The PHP JIT RFC is a hot topic on the internals list right now and the voting has started for it to be included in PHP 8.0 and as experimental feature in 7.4.
I wanted to test it out myself, here are the steps necessary to get started on a Linux (Ubuntu) server (or desktop):
git clone https://github.com/php/php-src.git
cd php-src
git remote add zendtech https://github.com/zendtech/php-src.git
git checkout zendtech/jit-dynasm-7.4
./buildconf
./configure --prefix=/opt/php/php-7.4 --enable-opcache --enable-opcache-jit --with-zlib --enable-zip --enable-json --enable-sockets --without-pear
make -j4
sudo make install
For testing I needed a more realistic problem that was bit more complex than PHPs internal benchmark (which the JIT doubles in speed).
Luckily I came across a good one at Symfony User Group in Cologne this week: The react-php-redis server by @another_clue re-implements redis server in PHP with almost zero PHP extension dependencies. That means the vanilla build from above with no dependencies is enough to get it running.
In addition it fully works with the redis-benchmark
command that the
original redis-server package includes, so it takes no effort to make some
tests. The benchmark pegs the PHP redis server to 100% making it a good
candidate for testing JIT.
The code is doing async I/O so the Redis protocol parsing and internal handling should play a significant role in this code that might be optimizable by the JIT.
git clone https://github.com/clue/php-redis-server.git
cd php-redis-server/
composer install
I ran it without the JIT:
/opt/php/php-7.4/bin/php bin/redis-server.php --port 6380
And with the JIT use these flags:
/opt/php/php-7.4/bin/php -dopcache.enable_cli=1 -dopcache.jit_buffer_size=50000000 -dopcache.jit=1235 bin/redis-server.php --port 6380
The -dopcache.jit=1235
only jits the HOT functions that are called often.
Then to check their performance in relation to each other, I ran redis-benchmark
-p 6380 -q
against the servers (from the redis-tools
package).
Don't take my numbers for gold (I ran them on my busy desktop machine), but you can see a 4-23% improvement depending on the benchmarked command.

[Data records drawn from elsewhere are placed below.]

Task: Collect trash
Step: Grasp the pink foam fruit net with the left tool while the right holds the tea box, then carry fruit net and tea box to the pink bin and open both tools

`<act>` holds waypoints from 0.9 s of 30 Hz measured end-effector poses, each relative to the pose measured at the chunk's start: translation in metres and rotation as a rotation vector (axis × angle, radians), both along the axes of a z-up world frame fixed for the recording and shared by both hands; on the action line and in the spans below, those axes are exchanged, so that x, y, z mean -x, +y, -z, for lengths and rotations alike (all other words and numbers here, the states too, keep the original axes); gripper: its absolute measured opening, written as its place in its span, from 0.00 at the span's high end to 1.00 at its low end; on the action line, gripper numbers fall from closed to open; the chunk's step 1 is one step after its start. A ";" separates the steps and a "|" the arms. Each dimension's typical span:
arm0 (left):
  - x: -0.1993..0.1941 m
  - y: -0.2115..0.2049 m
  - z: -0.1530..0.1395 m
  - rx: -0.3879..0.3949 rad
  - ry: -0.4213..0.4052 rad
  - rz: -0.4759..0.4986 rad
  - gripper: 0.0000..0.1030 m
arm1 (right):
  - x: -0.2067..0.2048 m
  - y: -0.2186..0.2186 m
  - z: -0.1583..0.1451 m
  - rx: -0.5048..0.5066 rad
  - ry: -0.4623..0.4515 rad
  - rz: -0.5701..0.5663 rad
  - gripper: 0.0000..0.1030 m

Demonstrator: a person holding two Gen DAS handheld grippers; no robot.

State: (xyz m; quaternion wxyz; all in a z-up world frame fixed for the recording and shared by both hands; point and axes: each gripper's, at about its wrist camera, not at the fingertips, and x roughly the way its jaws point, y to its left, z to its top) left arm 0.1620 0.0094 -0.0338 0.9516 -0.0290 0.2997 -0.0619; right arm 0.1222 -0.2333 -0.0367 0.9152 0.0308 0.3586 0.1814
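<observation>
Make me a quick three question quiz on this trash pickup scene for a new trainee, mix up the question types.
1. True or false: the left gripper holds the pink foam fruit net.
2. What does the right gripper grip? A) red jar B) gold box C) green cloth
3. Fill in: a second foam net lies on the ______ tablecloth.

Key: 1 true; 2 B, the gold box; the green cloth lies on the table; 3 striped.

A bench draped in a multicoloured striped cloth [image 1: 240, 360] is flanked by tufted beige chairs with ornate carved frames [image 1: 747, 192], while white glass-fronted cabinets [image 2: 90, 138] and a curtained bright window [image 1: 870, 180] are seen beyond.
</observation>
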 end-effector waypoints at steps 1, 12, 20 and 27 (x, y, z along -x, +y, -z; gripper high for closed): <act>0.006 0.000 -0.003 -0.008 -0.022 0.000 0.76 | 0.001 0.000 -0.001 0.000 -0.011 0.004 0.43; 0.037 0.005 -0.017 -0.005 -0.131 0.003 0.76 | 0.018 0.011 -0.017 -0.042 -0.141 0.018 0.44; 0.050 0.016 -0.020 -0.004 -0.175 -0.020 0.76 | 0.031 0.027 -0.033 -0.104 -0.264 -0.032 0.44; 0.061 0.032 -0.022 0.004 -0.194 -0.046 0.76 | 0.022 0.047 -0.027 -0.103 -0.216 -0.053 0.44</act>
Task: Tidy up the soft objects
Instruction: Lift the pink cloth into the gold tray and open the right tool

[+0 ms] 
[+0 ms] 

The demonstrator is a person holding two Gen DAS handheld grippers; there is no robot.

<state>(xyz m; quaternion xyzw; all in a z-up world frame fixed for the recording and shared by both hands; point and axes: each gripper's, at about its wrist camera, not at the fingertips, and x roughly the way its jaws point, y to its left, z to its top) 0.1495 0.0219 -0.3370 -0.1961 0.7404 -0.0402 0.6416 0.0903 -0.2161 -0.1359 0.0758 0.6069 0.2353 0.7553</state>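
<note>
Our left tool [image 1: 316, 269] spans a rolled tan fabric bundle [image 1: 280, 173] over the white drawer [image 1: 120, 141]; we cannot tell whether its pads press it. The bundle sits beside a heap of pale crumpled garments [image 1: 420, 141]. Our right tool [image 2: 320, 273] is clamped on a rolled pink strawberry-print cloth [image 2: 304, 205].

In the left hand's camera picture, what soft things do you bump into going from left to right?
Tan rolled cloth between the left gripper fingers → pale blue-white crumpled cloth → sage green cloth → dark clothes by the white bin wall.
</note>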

Benchmark | Nojit | Jit | % change |
---|---|---|---|
PING_INLINE | 30674.85 | 31877.59 | 3.92% |
PING_BULK | 87873.46 | 95969.28 | 9.21% |
SET | 81766.15 | 87336.24 | 6.81% |
GET | 81433.22 | 91575.09 | 12.45% |
INCR | 77881.62 | 83682.01 | 7.45% |
LPUSH | 71275.84 | 79617.83 | 11.70% |
RPUSH | 67294.75 | 79239.3 | 17.75% |
LPOP | 73529.41 | 84530.86 | 14.96% |
RPOP | 76103.5 | 80450.52 | 5.71% |
SADD | 84745.77 | 89686.1 | 5.83% |
HSET | 82712.98 | 91074.68 | 10.11% |
SPOP | 87260.03 | 99700.9 | 14.26% |
LPUSH (needed to benchmark LRANGE) | 68493.15 | 83822.3 | 22.38% |
LRANGE_100 (first 100 elements) | 21743.86 | 26759.43 | 23.07% |
LRANGE_300 (first 300 elements) | 9825.11 | 11923.21 | 21.35% |
LRANGE_500 (first 450 elements) | 6819.42 | 8272.67 | 21.31% |
LRANGE_600 (first 600 elements) | 5120.33 | 5707.11 | 11.46% |
MSET (10 keys) | 45998.16 | 52631.58 | 14.42% |
Looking at the results in a system profiler (`perf`) I can see that the PHP process is spending a lot of time in I/O functions, so these numbers are not showing the full potential of the JIT with CPU bound code.